Scribd can't afford to feed your romance habit anymore
The idea behind every all-you-can-eat-style service is that only a few people will consume more food/movies/e-books than it costs overall to keep the business going. Unfortunately people's lust for written romance is so immense that Scribd's cutting them off in order to remain a viable business. The company has sent out a letter to several publishers, including Smashwords, saying that it would be making some adjustments to its romance catalog.
Welp, sorry guys. Scribd is taking my books down because no one told them romance readers like to read. Also news: water is wet.
— Bree (@mostlybree) June 30, 2015
@jeralibu @mostlybree They can't make money off romance because we read too much, so they're slashing the romance catalogue.
— Amy Jo Cousins (@_AJCousins) June 30, 2015
As Ink, Bits and Pixels says, Amazon pays its Kindle lending library authors out of a single fixed pot of money, which is split by the number of books read every month. Scribd, however, pays the wholesale price every time someone reads more than 10 percent of a title.
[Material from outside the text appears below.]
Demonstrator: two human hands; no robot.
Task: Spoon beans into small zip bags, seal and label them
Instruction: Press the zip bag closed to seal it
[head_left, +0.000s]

That's the sort of generous, author-friendly payment terms that'd make Taylor Swift reconsider her life choices, but also problematic for a subscription service that doesn't have other businesses (like Amazon) to lean on when the cash runs out. There's no details about how the cull is going to take place, or what sort of titles will survive (unless they're given away for free, which can stay) but we'd suggest that you all make hay while the sun shines.
In a statement, Scribd CEO Trip Adler affirms a commitment to keeping the romance genre alive on the service, and that the firm is trying to "grow in a sustainable way." He's also added that anyone who is half-way through a book that's due to be purged will get a 30-day stay of execution to finish reading it. In addition, the company is "working hard to establish more mutually beneficial terms" with publishers, which might mean that the payments aren't as generous as they've once been, but that you'll get back all those lost books.